Face aux mécanismes novateurs issus des nouvelles résolutions, l’Institut se trouve aujourd’hui devant l’opportunité de devenir un centre scientifique et technologique de premier plan dans la région.
L’Institut a mis en place un système de recherche complet couvrant l’ensemble de la chaîne de valeur : de l’inventaire des ressources, la conservation des ressources génétiques, la sélection variétale, le développement des zones de culture, jusqu’à la recherche, la production et l’évaluation des produits.
De nombreuses espèces médicinales ont été introduites et développées avec succès, donnant naissance à des produits destinés à la santé, tels que le soutien de la mémoire, la protection du foie, le soulagement de la douleur, ainsi que la modernisation des remèdes traditionnels.

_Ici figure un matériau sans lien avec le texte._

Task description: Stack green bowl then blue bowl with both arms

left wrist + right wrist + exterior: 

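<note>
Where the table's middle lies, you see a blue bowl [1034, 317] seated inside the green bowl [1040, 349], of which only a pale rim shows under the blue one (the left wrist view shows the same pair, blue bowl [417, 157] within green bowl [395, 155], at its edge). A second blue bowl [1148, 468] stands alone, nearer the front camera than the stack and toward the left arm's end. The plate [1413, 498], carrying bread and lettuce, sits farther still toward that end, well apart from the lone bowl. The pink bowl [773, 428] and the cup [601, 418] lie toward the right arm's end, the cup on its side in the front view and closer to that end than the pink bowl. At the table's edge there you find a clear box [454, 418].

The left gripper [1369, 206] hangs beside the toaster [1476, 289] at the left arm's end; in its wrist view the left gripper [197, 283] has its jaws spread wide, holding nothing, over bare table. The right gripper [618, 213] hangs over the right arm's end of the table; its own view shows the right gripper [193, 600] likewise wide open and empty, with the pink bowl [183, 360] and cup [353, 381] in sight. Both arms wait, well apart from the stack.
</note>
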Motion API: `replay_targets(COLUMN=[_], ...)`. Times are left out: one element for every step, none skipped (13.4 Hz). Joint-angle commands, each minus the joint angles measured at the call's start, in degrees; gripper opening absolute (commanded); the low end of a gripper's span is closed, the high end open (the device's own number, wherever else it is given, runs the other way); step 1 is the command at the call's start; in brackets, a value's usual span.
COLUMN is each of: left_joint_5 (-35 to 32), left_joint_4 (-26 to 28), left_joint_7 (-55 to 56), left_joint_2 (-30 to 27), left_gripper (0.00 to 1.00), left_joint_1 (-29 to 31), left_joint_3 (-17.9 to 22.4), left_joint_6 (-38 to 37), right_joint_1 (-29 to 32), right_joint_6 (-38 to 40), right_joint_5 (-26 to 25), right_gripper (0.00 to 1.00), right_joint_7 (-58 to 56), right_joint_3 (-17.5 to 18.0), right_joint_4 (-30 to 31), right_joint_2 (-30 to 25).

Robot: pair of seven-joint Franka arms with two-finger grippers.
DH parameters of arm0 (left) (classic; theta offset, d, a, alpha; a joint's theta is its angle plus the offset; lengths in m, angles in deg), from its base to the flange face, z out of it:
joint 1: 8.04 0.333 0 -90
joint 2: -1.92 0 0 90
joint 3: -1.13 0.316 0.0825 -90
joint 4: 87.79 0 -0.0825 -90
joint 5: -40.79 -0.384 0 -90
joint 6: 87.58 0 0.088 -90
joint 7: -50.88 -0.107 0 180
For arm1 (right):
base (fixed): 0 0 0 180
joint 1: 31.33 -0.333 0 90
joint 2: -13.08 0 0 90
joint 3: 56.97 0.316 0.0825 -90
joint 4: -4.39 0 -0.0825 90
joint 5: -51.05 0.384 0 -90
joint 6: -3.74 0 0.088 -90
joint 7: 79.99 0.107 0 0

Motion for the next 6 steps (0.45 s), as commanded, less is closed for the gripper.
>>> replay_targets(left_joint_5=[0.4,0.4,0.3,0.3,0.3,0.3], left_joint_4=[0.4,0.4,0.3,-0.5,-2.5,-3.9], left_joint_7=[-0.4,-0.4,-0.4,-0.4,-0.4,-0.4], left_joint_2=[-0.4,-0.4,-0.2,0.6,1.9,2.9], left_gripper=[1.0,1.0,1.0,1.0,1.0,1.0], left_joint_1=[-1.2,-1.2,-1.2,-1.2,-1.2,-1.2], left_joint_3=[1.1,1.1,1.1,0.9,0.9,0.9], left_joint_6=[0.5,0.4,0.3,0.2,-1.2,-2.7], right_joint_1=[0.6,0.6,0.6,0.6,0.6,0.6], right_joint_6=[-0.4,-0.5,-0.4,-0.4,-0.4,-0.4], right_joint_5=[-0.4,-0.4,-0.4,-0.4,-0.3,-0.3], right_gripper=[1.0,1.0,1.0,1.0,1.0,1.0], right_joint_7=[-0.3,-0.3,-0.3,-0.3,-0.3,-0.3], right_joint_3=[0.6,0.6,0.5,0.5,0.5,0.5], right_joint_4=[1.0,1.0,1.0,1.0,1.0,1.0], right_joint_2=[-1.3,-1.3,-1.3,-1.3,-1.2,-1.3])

Chaque année, l’Institut mène près de 100 projets scientifiques, recensant plus de 5 000 espèces de plantes médicinales et conservant des centaines de ressources génétiques précieuses.

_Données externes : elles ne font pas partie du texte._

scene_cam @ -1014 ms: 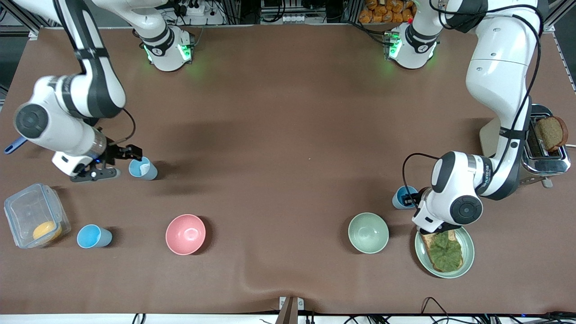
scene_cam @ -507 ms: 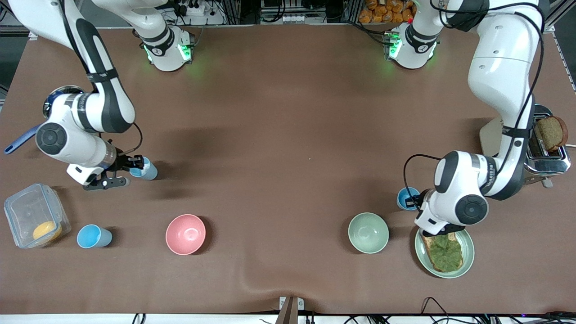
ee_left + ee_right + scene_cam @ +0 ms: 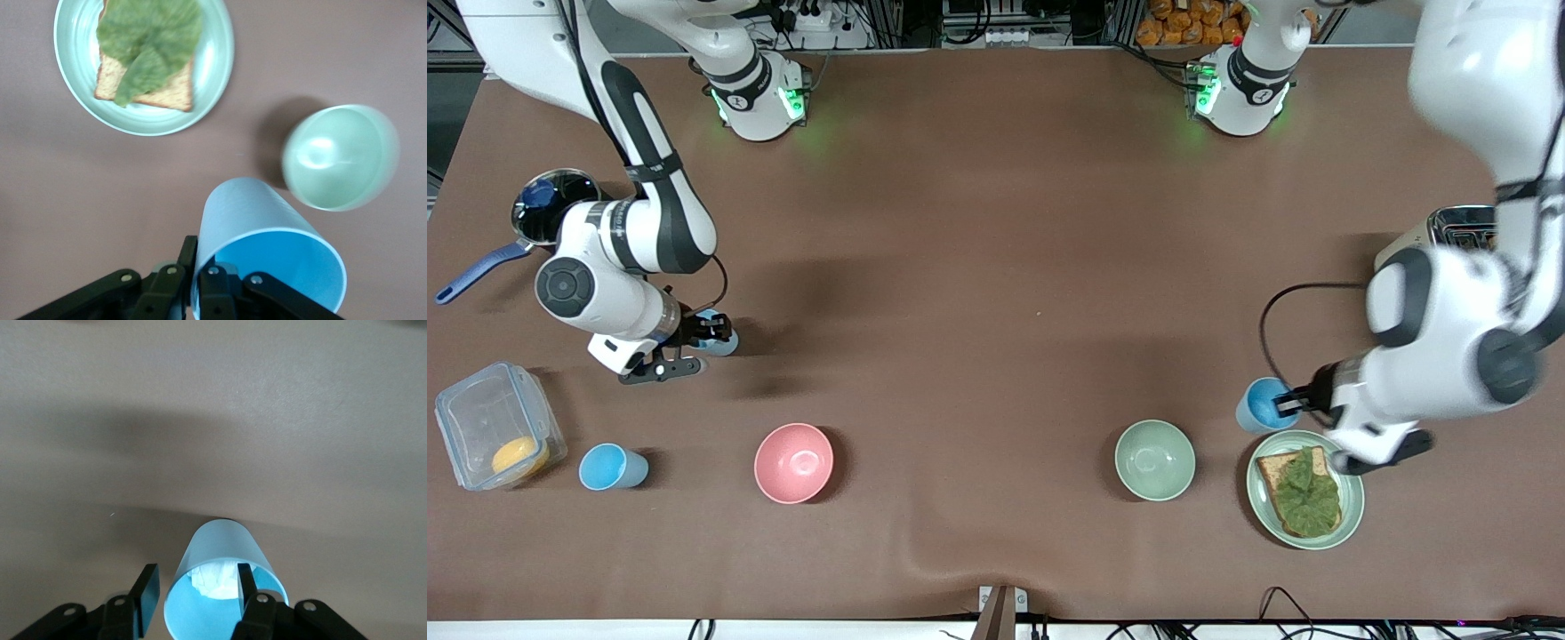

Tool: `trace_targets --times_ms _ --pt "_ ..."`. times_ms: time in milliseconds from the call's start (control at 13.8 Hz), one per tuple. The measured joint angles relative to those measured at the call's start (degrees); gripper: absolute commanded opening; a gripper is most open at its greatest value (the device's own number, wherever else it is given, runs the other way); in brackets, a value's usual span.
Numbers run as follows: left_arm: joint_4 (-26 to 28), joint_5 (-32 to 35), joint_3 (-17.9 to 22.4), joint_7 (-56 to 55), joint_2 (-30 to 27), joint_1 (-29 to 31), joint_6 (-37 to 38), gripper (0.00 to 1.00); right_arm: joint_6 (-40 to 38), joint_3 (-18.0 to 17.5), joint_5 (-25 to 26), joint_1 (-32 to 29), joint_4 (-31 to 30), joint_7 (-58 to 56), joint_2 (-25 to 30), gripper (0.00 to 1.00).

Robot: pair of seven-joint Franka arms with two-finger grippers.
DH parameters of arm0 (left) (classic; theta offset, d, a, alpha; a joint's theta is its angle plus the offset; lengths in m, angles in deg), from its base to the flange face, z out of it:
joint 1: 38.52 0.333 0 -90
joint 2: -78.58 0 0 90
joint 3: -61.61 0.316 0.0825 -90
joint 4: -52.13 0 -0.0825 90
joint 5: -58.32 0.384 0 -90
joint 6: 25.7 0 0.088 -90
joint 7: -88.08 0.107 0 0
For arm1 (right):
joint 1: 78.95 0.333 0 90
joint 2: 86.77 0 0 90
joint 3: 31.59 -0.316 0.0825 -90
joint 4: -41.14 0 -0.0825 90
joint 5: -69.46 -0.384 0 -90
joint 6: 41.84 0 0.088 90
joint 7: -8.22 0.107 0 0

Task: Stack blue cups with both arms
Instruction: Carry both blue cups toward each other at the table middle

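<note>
The toaster (image 3: 1458,224) at the front view's right is mostly covered by the left arm (image 3: 1449,329); the green bowl (image 3: 340,159) is motion-blurred in the left wrist view

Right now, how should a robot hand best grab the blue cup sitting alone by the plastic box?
Probably by the rim, coming straight down from above. That blue cup stands upright with its open mouth up, so one finger can slip inside and one outside the thin wall. The plastic box sits close beside it, so a sideways approach from there looks cramped. The pink bowl is well clear.
</note>
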Motion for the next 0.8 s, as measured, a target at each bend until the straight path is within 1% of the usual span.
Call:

Parallèlement à cela, il développe de nombreux procédés de culture conformes aux normes, transfère des technologies, crée des zones de production concentrées et met en place des modèles de recherche intégrés, allant des matières premières aux produits finis.
L’Institut accorde également une grande importance à l’exploitation des savoirs médicinaux traditionnels des minorités ethniques et oriente ses recherches vers les maladies chroniques, les troubles métaboliques, le cancer et les déficiences immunitaires.
Cependant, il reste confronté à des défis liés aux ressources, à la recherche approfondie, à la commercialisation des produits et à la coopération avec les entreprises.
Les nouvelles résolutions et politiques du Parti et du Gouvernement sont considérées comme des leviers essentiels pour permettre à l’Institut d’évoluer d’une recherche purement académique vers une approche davantage tournée vers le marché, en renforçant l’application des technologies, la numérisation des données et le développement de chaînes de production intégrées.
Dans les années à venir, l’Institut devra se restructurer, intensifier la recherche sur l’ensemble de la chaîne de valeur, développer des produits à haute valeur ajoutée et renforcer sa compétitivité à l’international, tout en construisant une base de données nationale sur les plantes médicinales.
L’objectif central reste de combiner la médecine traditionnelle et la médecine moderne, en plaçant la santé de la population au cœur des priorités et la science et la technologie comme moteurs du développement.